→ TASK GOAL:
Return each line of the listing that contains the string "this".

→ INPUT RECORDS:
== Segment start ==

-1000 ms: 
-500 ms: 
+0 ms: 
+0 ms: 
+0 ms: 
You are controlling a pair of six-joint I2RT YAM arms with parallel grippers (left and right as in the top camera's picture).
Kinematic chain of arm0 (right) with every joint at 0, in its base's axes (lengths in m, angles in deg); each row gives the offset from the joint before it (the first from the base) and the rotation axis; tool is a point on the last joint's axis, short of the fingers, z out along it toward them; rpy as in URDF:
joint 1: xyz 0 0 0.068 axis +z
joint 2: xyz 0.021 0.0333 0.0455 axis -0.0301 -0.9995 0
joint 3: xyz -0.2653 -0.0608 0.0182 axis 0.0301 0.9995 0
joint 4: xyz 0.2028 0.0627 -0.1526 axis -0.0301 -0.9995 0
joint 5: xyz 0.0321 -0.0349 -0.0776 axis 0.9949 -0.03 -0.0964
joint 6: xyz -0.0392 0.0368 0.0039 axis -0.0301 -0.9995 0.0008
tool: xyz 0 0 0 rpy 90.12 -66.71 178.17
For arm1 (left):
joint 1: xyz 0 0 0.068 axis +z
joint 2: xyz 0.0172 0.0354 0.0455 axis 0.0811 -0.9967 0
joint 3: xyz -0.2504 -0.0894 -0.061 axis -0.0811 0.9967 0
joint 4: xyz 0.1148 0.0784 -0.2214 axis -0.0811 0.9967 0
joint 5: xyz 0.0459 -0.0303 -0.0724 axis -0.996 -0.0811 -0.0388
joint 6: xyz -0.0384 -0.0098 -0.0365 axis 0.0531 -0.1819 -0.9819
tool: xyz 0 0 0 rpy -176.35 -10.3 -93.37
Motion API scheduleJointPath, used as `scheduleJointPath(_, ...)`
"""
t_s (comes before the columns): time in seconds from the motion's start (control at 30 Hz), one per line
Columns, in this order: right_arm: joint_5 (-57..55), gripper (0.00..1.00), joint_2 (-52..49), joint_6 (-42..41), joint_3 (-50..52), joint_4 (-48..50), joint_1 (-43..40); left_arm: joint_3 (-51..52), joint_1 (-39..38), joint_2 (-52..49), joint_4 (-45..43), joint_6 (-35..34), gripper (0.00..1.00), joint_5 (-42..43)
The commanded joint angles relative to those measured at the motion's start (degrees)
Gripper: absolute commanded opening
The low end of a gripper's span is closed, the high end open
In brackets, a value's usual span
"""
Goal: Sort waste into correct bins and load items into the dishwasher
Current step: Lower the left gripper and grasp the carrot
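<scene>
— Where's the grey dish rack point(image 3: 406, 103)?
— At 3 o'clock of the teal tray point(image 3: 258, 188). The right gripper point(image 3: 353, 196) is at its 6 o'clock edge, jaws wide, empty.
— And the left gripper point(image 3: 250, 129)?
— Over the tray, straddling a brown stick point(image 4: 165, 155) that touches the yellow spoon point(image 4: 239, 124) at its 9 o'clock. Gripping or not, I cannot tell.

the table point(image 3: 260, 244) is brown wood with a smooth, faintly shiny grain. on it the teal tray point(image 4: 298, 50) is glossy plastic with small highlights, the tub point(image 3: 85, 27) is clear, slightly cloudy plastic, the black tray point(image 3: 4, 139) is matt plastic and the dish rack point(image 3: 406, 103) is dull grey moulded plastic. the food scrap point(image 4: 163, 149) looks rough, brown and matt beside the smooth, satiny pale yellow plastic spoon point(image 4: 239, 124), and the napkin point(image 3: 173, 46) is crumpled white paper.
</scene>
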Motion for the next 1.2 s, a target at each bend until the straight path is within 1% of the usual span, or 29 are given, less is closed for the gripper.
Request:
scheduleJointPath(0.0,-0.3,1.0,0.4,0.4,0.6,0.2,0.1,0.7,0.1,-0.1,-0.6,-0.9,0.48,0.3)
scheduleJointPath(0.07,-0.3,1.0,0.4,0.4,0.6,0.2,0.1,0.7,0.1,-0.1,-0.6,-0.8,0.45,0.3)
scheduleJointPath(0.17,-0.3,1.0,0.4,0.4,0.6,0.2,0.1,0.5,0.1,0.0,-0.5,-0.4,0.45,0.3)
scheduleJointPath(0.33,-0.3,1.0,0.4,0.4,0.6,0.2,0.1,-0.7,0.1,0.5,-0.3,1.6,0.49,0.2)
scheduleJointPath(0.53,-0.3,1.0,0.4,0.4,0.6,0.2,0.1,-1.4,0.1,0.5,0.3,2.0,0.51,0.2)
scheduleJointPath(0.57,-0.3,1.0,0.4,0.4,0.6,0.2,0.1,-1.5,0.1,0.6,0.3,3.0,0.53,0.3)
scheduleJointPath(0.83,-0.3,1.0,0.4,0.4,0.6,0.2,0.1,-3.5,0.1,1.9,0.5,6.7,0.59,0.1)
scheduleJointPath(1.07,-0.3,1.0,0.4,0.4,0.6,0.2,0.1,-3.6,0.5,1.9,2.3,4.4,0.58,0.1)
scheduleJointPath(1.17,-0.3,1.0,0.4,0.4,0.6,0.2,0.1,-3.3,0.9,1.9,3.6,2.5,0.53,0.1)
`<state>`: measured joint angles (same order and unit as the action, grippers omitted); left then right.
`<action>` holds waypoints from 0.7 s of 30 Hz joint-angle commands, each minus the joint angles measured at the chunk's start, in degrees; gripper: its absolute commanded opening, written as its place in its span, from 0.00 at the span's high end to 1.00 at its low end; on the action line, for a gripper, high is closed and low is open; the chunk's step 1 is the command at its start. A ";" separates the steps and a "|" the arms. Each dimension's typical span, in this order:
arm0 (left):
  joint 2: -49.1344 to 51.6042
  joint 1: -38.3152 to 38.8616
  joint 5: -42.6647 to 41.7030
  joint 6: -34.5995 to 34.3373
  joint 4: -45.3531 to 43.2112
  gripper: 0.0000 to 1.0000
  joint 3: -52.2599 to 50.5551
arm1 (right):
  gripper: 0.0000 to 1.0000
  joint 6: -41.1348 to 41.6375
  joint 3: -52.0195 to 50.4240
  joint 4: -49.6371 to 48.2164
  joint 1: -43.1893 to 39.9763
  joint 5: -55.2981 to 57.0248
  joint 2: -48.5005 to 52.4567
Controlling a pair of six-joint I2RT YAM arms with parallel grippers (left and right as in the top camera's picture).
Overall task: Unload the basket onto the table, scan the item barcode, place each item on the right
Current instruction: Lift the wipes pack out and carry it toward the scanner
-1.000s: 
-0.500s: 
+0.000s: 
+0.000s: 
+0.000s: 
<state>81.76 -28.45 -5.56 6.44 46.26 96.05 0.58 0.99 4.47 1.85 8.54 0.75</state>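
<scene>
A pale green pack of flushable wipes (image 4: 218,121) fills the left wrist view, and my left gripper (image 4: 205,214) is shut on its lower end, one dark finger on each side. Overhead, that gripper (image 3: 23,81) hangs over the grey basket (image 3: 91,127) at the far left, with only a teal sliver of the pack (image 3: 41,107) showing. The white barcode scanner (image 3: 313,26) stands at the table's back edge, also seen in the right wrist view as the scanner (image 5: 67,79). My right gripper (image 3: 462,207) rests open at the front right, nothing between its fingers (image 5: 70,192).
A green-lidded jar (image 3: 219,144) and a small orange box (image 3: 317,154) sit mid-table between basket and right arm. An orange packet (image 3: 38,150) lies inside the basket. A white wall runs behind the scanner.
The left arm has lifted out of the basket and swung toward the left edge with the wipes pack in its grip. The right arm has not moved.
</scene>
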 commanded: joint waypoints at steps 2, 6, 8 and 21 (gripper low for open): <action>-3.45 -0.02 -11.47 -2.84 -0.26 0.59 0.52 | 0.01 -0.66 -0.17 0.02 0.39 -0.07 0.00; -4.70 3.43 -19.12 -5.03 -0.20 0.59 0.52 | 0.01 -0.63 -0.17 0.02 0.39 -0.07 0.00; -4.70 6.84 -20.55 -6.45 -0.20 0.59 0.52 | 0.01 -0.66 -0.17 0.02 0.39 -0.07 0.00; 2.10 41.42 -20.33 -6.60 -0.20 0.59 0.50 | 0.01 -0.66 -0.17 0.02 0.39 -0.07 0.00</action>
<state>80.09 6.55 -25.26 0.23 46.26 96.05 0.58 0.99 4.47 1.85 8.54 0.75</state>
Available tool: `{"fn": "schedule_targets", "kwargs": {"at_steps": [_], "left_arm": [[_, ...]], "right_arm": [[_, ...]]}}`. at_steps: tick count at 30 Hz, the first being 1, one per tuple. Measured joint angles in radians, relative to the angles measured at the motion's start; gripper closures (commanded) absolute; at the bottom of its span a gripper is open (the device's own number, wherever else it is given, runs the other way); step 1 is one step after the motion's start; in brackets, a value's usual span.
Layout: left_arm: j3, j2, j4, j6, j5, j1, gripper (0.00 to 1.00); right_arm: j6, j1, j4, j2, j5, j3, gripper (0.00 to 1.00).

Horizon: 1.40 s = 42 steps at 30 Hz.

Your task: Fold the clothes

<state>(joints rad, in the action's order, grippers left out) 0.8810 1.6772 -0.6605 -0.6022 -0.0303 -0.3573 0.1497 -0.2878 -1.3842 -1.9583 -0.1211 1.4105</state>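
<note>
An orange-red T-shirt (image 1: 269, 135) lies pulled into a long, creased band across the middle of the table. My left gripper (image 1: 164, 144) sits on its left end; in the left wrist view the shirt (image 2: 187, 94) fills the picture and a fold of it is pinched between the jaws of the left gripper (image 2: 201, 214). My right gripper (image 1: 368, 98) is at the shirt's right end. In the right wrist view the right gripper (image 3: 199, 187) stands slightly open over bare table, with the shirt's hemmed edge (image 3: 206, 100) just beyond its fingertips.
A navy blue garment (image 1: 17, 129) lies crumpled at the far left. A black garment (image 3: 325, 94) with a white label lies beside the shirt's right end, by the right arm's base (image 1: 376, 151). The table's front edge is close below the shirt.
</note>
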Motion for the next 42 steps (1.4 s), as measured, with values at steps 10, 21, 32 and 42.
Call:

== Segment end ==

→ COMPLETED EXERCISE:
Columns, in this order: right_arm: joint_5 (-57..55), gripper (0.00..1.00), joint_2 (-52..49), joint_6 (-42..41), joint_3 (-50..52), joint_4 (-48..50), joint_1 (-43..40); left_arm: joint_3 (-51..52), joint_1 (-39..38), joint_2 (-52..49), joint_4 (-45..43), joint_6 (-35..34), gripper (0.00..1.00), joint_5 (-42..43)
`<action>` holds waypoints from 0.7 s of 30 Hz joint-angle commands, each minus the joint angles measured at the chunk's start, in degrees; gripper: its absolute commanded opening, written as its place in its span, from 0.00 at the span's high end to 1.00 at its low end; on the action line, for a gripper, high is closed and low is open; the chunk's step 1 is the command at its start. A ";" separates the steps and a "|" the arms. Each dimension's typical span, in this order:

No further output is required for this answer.